Maybe Sylvia hadn’t emphasised amateur but Janice took her meaning.

‘I once toured with the RSC,’ she replied tersely.

‘Really?’

‘Yes. I understudied for Lady Macbeth, Portia, Titania and Cleopatra of course.’

‘Could you suck your tummy in just a bit, darling?’

‘This thing simply doesn’t fit and it’s never going to.’

‘I used the measurements you gave me. It’s a copy of one worn by Liz Taylor in the film version. Maybe you’re not exactly Liz Taylor shaped.’

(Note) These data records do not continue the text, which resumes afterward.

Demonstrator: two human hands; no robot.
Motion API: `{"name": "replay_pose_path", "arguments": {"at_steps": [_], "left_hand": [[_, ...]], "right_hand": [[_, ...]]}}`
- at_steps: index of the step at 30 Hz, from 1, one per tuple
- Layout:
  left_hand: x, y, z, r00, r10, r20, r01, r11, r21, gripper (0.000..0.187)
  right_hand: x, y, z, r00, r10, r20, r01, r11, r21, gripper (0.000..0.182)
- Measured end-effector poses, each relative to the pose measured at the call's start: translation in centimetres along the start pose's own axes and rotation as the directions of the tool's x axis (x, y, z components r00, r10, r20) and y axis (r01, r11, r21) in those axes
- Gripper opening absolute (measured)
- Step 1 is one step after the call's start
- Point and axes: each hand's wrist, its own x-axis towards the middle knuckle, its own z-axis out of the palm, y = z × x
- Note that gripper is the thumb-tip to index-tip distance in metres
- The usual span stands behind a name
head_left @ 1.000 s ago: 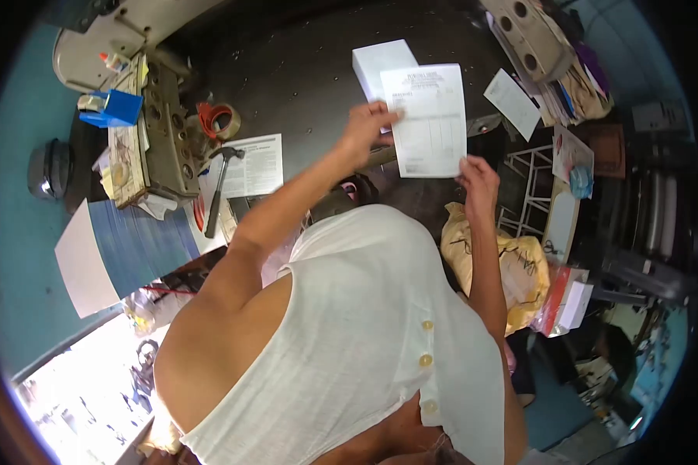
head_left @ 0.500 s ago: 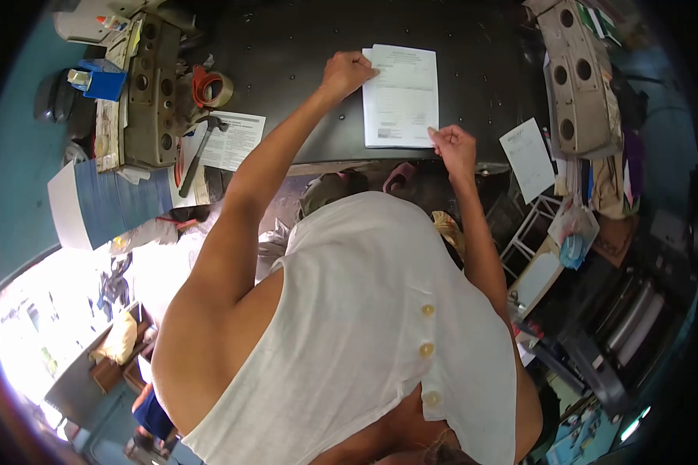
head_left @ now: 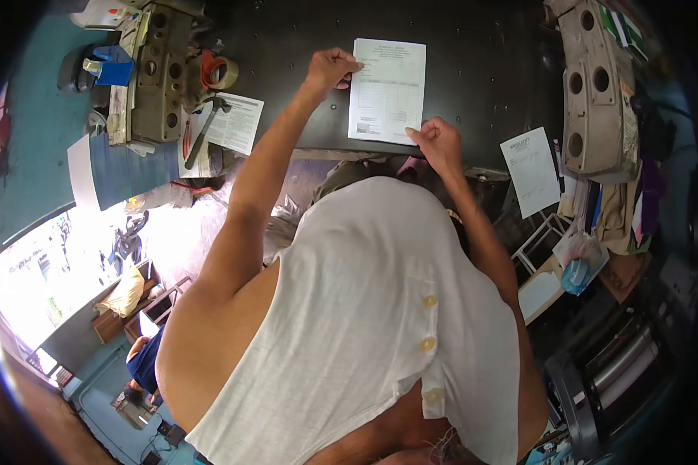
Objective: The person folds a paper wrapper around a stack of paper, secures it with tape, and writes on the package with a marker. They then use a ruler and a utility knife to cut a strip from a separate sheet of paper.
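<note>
A stack of white printed forms (head_left: 388,97) lies on the dark tabletop, its sheets lined up almost evenly. At the upper left edge of the stack, my left hand (head_left: 329,72) has thumb and fingers pinched together on the paper. My right hand (head_left: 439,146) pinches the lower right corner of the stack, close to the table's front edge. How many sheets each hand grips cannot be made out.
To the left are a hammer (head_left: 205,128) on a printed sheet (head_left: 239,124), a tape dispenser (head_left: 219,71) and a metal block with holes (head_left: 153,85). Another holed block (head_left: 599,85) stands right, near a loose sheet (head_left: 530,172). Another person (head_left: 143,360) is at lower left.
The top form was offset from the sheets under it and now lies nearly flush with them. Both hands keep their places at the stack's edges. The whole view has shifted slightly.
</note>
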Motion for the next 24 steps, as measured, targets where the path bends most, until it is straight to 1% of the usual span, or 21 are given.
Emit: {"name": "replay_pose_path", "arguments": {"at_steps": [4, 7, 10, 13, 16, 18, 19, 20, 22, 24], "left_hand": [[0.2, -0.7, -0.6, 1.0, 0.017, 0.025, -0.016, 1.0, -0.012, 0.018], [0.5, -1.2, -0.8, 0.999, 0.019, 0.048, -0.016, 0.998, -0.064, 0.026], [0.8, -1.8, -0.8, 0.997, 0.061, 0.055, -0.054, 0.99, -0.127, 0.04], [0.4, -1.3, -0.9, 0.995, 0.055, 0.086, -0.049, 0.997, -0.065, 0.058], [1.1, -2.0, -0.9, 0.97, 0.222, 0.104, -0.224, 0.974, 0.012, 0.07], [1.6, -2.1, -0.9, 0.906, 0.414, 0.086, -0.423, 0.874, 0.239, 0.071], [1.8, -2.0, -0.8, 0.857, 0.507, 0.097, -0.506, 0.79, 0.347, 0.071], [2.4, -1.8, -0.8, 0.781, 0.616, 0.105, -0.602, 0.697, 0.389, 0.068], [3.5, -1.3, -0.7, 0.591, 0.796, 0.135, -0.746, 0.474, 0.467, 0.063], [4.2, -0.2, -0.4, 0.732, 0.639, 0.235, -0.672, 0.621, 0.403, 0.055]], "right_hand": [[0.0, 0.1, 0.3, 0.998, -0.019, -0.055, 0.018, 1.0, -0.019, 0.032], [0.1, -0.3, 0.3, 0.998, -0.022, -0.065, 0.021, 1.0, -0.013, 0.032], [-0.4, -2.0, 0.2, 0.996, -0.004, -0.088, -0.007, 0.993, -0.118, 0.027], [-1.1, -3.0, 0.4, 0.989, -0.004, -0.15, -0.028, 0.976, -0.217, 0.026], [-1.7, -3.3, 0.8, 0.977, -0.036, -0.209, -0.017, 0.969, -0.248, 0.03], [-2.0, -4.2, 1.1, 0.973, -0.001, -0.232, -0.069, 0.954, -0.291, 0.029], [-2.2, -4.6, 1.2, 0.969, 0.016, -0.247, -0.096, 0.945, -0.312, 0.029], [-2.2, -4.5, 1.3, 0.965, 0.011, -0.261, -0.097, 0.942, -0.322, 0.029], [-2.5, -4.3, 1.6, 0.959, 0.001, -0.283, -0.102, 0.934, -0.342, 0.029], [-2.8, -4.5, 1.9, 0.957, 0.012, -0.288, -0.12, 0.925, -0.36, 0.029]]}}
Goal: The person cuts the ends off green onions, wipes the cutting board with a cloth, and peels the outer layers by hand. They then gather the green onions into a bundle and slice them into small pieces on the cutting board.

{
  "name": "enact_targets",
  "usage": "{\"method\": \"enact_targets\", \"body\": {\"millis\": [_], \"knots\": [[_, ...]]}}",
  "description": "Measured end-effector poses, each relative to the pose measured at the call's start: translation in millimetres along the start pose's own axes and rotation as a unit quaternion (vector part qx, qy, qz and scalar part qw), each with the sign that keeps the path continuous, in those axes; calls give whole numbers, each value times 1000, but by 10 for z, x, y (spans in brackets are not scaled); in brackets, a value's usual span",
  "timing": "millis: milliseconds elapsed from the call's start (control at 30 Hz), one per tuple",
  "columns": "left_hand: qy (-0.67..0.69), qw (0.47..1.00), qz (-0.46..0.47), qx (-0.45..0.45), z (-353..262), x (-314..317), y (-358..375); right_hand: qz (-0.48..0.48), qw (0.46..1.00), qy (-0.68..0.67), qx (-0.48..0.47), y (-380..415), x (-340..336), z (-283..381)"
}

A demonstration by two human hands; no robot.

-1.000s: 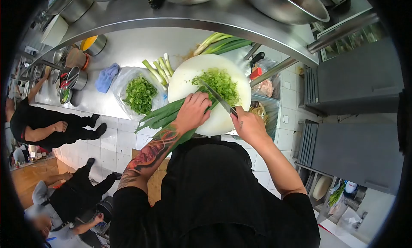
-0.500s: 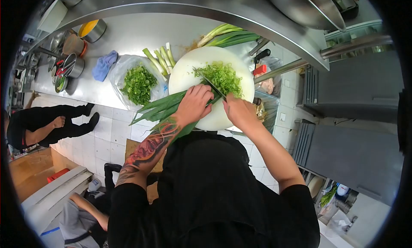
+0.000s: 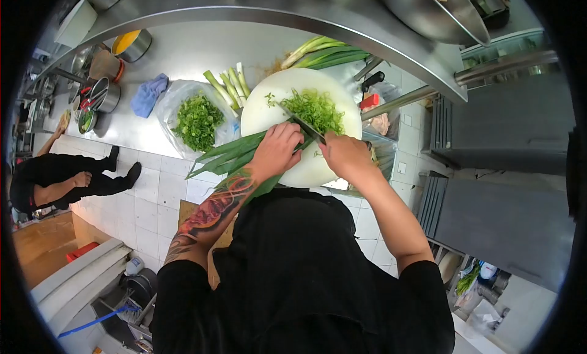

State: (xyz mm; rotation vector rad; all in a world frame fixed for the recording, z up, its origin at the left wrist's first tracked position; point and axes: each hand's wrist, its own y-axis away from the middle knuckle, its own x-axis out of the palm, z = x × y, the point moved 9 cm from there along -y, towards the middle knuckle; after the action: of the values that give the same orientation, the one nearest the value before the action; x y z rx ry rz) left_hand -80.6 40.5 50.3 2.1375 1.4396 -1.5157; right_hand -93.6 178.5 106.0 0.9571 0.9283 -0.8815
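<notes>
My left hand [image 3: 279, 147] is closed over a bunch of long green onion leaves [image 3: 229, 155] at the left part of a round white cutting board [image 3: 260, 100]. In my right hand [image 3: 343, 152] is the handle of a knife. Its dark blade [image 3: 304, 124] slants up and left, right beside my left fingertips. Sliced green onion [image 3: 315, 109] lies in a loose pile just beyond the blade. To the left of the board, a clear plastic bag [image 3: 168, 106] holds more chopped green onion [image 3: 199, 121].
White onion stalks [image 3: 229, 88] and a green bunch [image 3: 330, 54] lie behind the board. A blue cloth [image 3: 148, 95] and metal pots [image 3: 131, 45] stand farther left. A steel shelf [image 3: 275, 14] crosses above. Another person [image 3: 67, 176] is at the far left.
My right hand and the knife have shifted slightly right. A few onion slices now lie left of the blade's tip. A person at lower left has left view; the other has an arm stretched toward the counter.
</notes>
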Motion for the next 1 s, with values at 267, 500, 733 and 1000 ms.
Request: {"method": "enact_targets", "body": {"millis": [267, 500, 733, 1000], "knots": [[-10, 1000, -13, -2, 7, -27, -20, 12, 999, -21, 29, -68, 125, -61], [5, 1000, -9, -10, 9, 10, -1, 46, 998, -1, 52, 4, 277, -90], [11, 1000, -9, -14, 30, 27, 12, 75, 996, 9, 49, 211, -149, 33], [6, 1000, -13, -6, 34, 12, 19, 91, 995, 12, 42, 129, -73, 30]]}}
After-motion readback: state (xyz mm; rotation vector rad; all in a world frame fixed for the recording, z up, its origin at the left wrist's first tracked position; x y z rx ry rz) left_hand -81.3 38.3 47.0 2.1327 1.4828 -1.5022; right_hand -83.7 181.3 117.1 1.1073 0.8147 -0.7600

‘And I suppose you are? Well, you must have done something wrong because it just doesn’t bloody fit.’ Janice pulled at the cups.

‘Well hold your hair on! I’ll see if I can let it out a bit.’

‘What’s there to let out, Sylvia? There’s barely anything there to begin with. How do you let out a pair of skimpy knickers, a bra and a belt with beads on? I may not be Liz Taylor but neither are you Isis Mussenden, dahling! I’m quite capable of making my own costume if need be.’

‘No-no-no-no-no. I always do all of the wardrobe and make-up.’

‘And that brings me to this!’ Janice ripped off the black wig that Janice had spent ages applying. ‘What is this – this – this stiflingly hot, dirty MOP supposed to be?’

 
That’s when the scene turned ugly and the men arrived to see what the commotion was. The were in a clinch.

‘Ladies, ladies!’

It took Mark Antony, both caesars, Flavius and a couple of stage hands to separate them. The air was blue with hieroglyphs. Sylvia screeched. Then Janice fainted.

‘Get Phil – he’s a medic,’ said Julius, fussing over her.

‘Should I call an ambulance?’ asked Octavian. ‘Shall I fetch the brandy?’

 
‘Just give us some space guys and get her some water,’ said Phil. ‘What happened, Sylvia?’

‘Nothing. We argued.’

‘What about?’

‘Her costume – it doesn’t fit.’

‘You didn’t hit her?’

‘NO! We don’t get on but I wouldn’t hit her. She just – flipped and then flaked out. She’s overwrought and emotional and it is the right size, it’s her that’s getting fat. She’s right about one thing though. She’s never going to fit into this Cleopatra costume. I’ll have to start over which is a real pain in the asp!’

 
‘She’s coming round,’ said Phil. ‘Do you know where you are, Janice? Do you know me?’

‘Phil. What happened? The costume…’

‘Don’t worry about the costume. You won’t be needing it.’

‘You’re dropping me from the cast?’

‘No – but I think you may have a change of role, Janice.’

‘What? Just because the stupid costume doesn’t fit…’

‘You see? There she blows!’ said Sylvia.

‘No, Janice. Because reading all the signs and unless I’m very mistaken -- you are going to a mummy!’